Blueknight Energy Partners, L.P. (NASDAQ: BKEP - Common Units) (NASDAQ:
BKEPP - Preferred Units) ("BKEP" or the "Partnership"), announced today
that a wholly-owned subsidiary of BKEP is expected to acquire two
asphalt terminalling facilities located in Bainbridge, GA, and Muskogee,
OK. The Bainbridge, GA, facility will be acquired from Ergon Asphalt &
Emulsions, Inc., a Mississippi corporation ("EA&E"),
and Ergon Terminaling, Inc., a Mississippi corporation ("ETI").

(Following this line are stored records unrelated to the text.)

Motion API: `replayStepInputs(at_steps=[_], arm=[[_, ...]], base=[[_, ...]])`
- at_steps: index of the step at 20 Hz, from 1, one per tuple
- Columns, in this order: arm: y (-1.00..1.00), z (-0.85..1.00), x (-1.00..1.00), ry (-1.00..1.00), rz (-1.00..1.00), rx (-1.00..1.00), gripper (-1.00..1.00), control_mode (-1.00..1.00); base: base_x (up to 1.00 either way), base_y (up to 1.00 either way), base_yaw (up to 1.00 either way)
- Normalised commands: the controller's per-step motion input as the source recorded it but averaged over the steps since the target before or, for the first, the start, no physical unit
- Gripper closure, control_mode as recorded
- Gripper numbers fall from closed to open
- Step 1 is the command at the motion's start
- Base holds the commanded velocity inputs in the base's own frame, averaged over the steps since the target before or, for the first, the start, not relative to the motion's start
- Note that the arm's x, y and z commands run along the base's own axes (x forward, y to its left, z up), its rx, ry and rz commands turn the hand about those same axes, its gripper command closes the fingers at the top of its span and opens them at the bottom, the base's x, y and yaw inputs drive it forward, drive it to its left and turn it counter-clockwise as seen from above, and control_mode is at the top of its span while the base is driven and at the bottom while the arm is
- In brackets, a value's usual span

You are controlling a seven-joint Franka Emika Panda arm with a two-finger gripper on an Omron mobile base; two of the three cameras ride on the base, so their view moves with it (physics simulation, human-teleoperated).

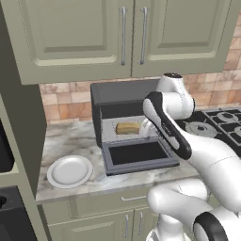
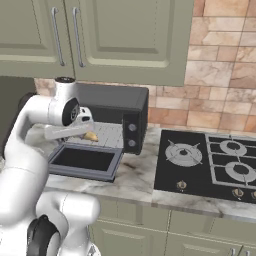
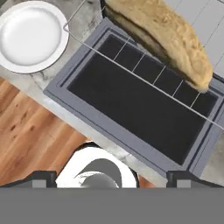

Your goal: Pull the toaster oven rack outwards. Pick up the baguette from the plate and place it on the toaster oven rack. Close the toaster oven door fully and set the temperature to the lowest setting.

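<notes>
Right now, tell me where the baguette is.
The baguette lies on the toaster oven rack, just behind the lowered toaster oven door, with the bare plate on the counter to the left.

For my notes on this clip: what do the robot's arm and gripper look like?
The arm is made of glossy white rounded segments with dark charcoal bands and caps at the joints, smooth-shelled with no loose cables or markings visible. The gripper has two small dark, blocky fingertips, seen in the hand view.
</notes>
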Motion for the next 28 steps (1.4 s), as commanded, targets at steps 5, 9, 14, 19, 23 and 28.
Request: replayStepInputs(at_steps=[5,9,14,19,23,28], arm=[[0.00,-0.33,-0.04,0.02,-0.42,0.00,-1.00,-1.00],[0.00,-0.48,0.14,-0.07,-0.34,-0.02,-1.00,-1.00],[0.00,-0.77,0.01,-0.23,-0.27,0.00,-1.00,-1.00],[0.00,-0.58,0.01,-0.18,-0.33,0.00,-1.00,-1.00],[0.00,-0.05,0.18,-0.13,-0.34,0.00,-1.00,-1.00],[0.00,0.12,0.06,-0.12,-0.26,0.02,-1.00,-1.00]], base=[[0.00,0.00,0.00],[0.00,0.00,0.00],[0.00,0.00,0.00],[0.00,0.00,0.00],[0.00,0.00,0.00],[0.00,0.00,0.00]])
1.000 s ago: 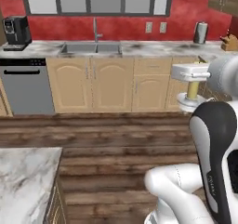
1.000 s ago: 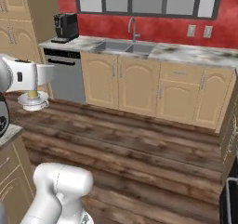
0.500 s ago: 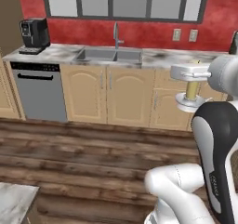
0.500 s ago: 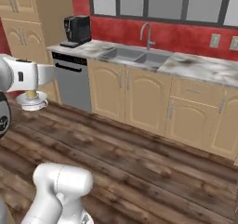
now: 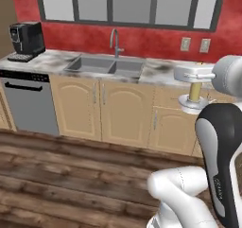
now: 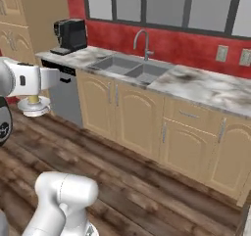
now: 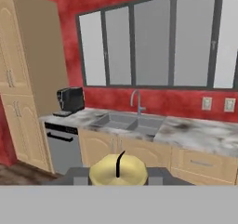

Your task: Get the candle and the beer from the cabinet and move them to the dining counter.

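A mobile robot arm carries the candle [image 5: 194, 92] across a simulated kitchen, its gripper [image 5: 193, 91] closed on the pale yellow stick while the small silver holder [image 6: 34, 106] hangs just beneath the hand; seen along the fingers, the candle's rounded top and black wick [image 7: 118, 167] sit between the two dark tips. The job appears to be in its first half: the candle is out of the cabinet and held in the air, but it has not yet been set down on any desk, and neither the beer nor the dining counter is visible from here, so the drop-off and the whole second fetch seem to remain. Ahead runs a marble-topped desk [image 6: 206, 90] against a red wall, with a steel sink [image 5: 105, 65] and curved tap [image 6: 141, 41], a black coffee machine [image 5: 26, 39] at its end, a grey dishwasher [image 5: 27, 101] below and tan base cabinets [image 6: 138, 118] alongside. A tall tan pantry unit [image 7: 25, 83] stands at the far end and a row of windows [image 7: 153, 42] sits above the sink. The plank floor [image 5: 71, 175] between the robot and this run looks free of obstacles.
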Controlling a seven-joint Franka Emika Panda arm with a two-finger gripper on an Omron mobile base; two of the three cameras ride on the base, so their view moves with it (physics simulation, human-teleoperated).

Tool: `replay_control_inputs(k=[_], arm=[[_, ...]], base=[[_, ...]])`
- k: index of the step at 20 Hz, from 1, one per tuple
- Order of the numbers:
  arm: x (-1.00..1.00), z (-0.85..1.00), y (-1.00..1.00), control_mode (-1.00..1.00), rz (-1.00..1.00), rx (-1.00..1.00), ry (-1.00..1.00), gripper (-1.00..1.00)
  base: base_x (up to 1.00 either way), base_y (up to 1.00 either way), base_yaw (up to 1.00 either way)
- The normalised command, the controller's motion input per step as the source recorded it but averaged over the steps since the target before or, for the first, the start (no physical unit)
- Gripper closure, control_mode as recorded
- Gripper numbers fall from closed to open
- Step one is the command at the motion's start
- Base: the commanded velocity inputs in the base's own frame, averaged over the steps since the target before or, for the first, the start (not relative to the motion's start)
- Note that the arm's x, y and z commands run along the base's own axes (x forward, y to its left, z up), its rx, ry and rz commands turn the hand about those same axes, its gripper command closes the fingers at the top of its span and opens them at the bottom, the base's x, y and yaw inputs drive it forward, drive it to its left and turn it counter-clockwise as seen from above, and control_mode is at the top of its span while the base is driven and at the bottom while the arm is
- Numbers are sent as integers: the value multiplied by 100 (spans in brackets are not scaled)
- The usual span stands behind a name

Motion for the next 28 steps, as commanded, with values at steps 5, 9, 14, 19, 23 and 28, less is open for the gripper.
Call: replay_control_inputs(k=[5,9,14,19,23,28], arm=[[0,0,0,100,0,0,0,100],[0,0,0,100,0,0,0,100],[0,0,0,100,0,0,0,100],[0,0,0,100,0,0,0,100],[0,0,0,100,0,0,0,100],[0,0,0,100,0,0,0,100]], base=[[60,-60,48],[39,-2,87],[19,0,93],[46,-3,86],[91,-41,66],[95,-84,40]])
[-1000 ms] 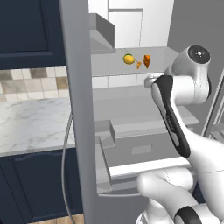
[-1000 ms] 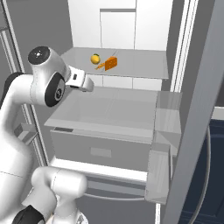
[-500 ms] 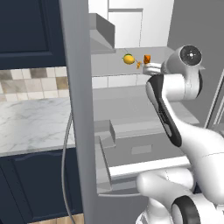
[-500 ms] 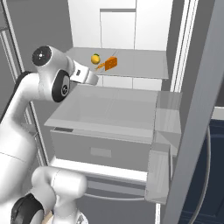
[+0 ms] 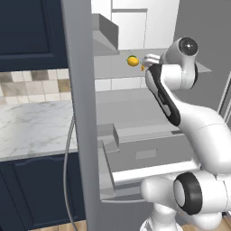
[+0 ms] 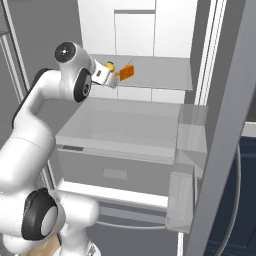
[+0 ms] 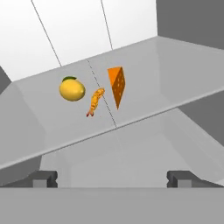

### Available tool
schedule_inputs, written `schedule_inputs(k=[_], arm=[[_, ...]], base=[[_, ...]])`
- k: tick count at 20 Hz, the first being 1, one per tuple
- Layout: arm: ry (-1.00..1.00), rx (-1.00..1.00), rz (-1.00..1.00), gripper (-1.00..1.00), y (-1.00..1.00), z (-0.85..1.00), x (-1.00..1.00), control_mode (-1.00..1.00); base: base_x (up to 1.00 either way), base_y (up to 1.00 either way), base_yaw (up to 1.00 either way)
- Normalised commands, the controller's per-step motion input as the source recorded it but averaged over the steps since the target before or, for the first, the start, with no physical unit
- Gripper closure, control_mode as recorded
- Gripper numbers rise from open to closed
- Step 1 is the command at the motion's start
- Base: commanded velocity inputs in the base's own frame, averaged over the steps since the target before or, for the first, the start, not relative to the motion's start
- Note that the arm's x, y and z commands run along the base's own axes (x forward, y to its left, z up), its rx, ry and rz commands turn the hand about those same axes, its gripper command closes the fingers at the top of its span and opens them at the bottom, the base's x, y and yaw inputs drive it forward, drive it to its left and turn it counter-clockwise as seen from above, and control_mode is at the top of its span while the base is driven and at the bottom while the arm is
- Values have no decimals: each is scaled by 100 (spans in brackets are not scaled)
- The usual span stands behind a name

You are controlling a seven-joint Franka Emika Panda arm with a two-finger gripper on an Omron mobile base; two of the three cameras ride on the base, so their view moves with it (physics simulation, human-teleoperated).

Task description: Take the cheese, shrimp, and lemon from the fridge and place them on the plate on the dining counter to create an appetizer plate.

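On flat grey shelf (image 7: 144, 83), wedge-shaped cheese (image 7: 117, 84).

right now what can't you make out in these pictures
- Shrimp: in the left base view the arm covers it.
- Cheese: the left base view shows just an orange speck beside the arm.
- Lemon: partly behind the tool in the right base view.
- Fridge: lower drawer contents unseen in both base views.

A: What carries the food?

B: A flat grey shelf (image 7: 175, 83) inside the fridge (image 6: 150, 30), against its white back wall.

A: What lies on it?

B: In the hand view, a yellow lemon (image 7: 71, 89), a thin orange shrimp (image 7: 96, 101) just beside it, then an orange cheese (image 7: 117, 84) wedge standing on edge.
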Motion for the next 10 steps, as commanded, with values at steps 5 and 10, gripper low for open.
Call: schedule_inputs(k=[5, 10], arm=[[-11, 0, 0, -100, 14, -4, 45, -100], [-3, 0, -2, -100, 33, -4, 25, -100]], base=[[0, 0, 0], [0, 0, 0]])
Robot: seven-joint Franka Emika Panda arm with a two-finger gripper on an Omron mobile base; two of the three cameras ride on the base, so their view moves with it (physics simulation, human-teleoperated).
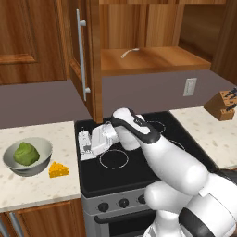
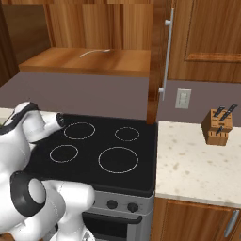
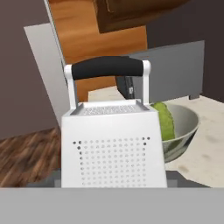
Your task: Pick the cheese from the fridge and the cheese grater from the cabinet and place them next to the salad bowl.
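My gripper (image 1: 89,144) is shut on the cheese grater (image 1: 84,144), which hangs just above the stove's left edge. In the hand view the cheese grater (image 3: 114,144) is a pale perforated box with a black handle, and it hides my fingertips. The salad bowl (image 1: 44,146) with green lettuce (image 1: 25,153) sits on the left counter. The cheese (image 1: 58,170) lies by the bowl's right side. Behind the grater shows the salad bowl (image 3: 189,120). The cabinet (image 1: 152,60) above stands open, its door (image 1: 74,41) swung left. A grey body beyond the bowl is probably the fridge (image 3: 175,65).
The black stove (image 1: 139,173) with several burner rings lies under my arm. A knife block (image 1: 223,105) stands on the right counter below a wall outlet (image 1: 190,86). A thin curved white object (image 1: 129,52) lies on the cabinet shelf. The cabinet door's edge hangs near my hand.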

ETI and EA&E are subsidiaries of Jackson, Mississippi-based Ergon, Inc.
("Ergon"), which owns 100% of the outstanding membership interests of
the General Partner of BKEP. In addition, Ergon will assign a long-term
storage, throughput and handling agreement with a third-party for the
Bainbridge facility. The Muskogee, OK, facility will be acquired from
Frontier Terminal, LLC ("Frontier") and
Cummins Investment Corporation ("CIC").
BKEP has also entered into two third-party storage, throughput and
handling agreements associated with the Muskogee terminal that will be
effective upon closing of the transaction.
Purchase price for the two terminals is expected to total $32.5 million,
consisting of $10.5 million of BKEP common units to be issued to a
subsidiary of Ergon in a private placement at a market price and $22.0
million in cash. The acquisition of the Bainbridge, GA, facility is
still subject to the execution of definitive agreements, which is
expected prior to December 1st, but the principal terms of
the transaction are finalized. The Muskogee acquisition definitive
agreements have been entered into and the closing of the transaction is
subject to the assignment of certain leases and other customary closing
conditions. Both transactions are expected to close in the fourth
quarter. Once the transactions described are closed, Blueknight will own
a network of 56 asphalt terminals in 26 states with a combined capacity
of 10.3 million barrels of asphalt and residual fuel oil storage.
Mark Hurley, BKEP CEO, stated, "We are pleased to announce the expected
acquisition of the Bainbridge, GA, and Muskogee, OK, asphalt terminals.
The Bainbridge, GA, terminal represents the first of two anticipated
drop-downs discussed at the time of the Ergon acquisition of BKEP's
General Partner in October 2016. The facility includes approximately
200,000 barrels of storage and comes with a long-term contract with a
credit-worthy third-party customer. The Muskogee terminal includes
500,000 barrels of storage and 245 acres of property, 150 of which we
expect to further develop in the future. BKEP has entered into two
long-term storage, throughput and handling contracts with credit-worthy
third-party customers. Both customers will continue to market asphalt
products out of the Muskogee facility and both are well established in
the asphalt industry. We have enjoyed long-standing, mutually beneficial
relationships with each of them and we look forward to further
developing and expanding our relationships. These transactions total
$32.5 million at an expected EBITDA multiple of less than 9.0x, and will
be immediately accretive and leverage neutral. These acquisitions
primarily represent the reinvestment of proceeds received from 2017
asset sales and include high-quality long-term contracts at very
reasonable acquisition multiples. We will provide more details on these
acquisitions on tomorrow afternoon's earnings conference call."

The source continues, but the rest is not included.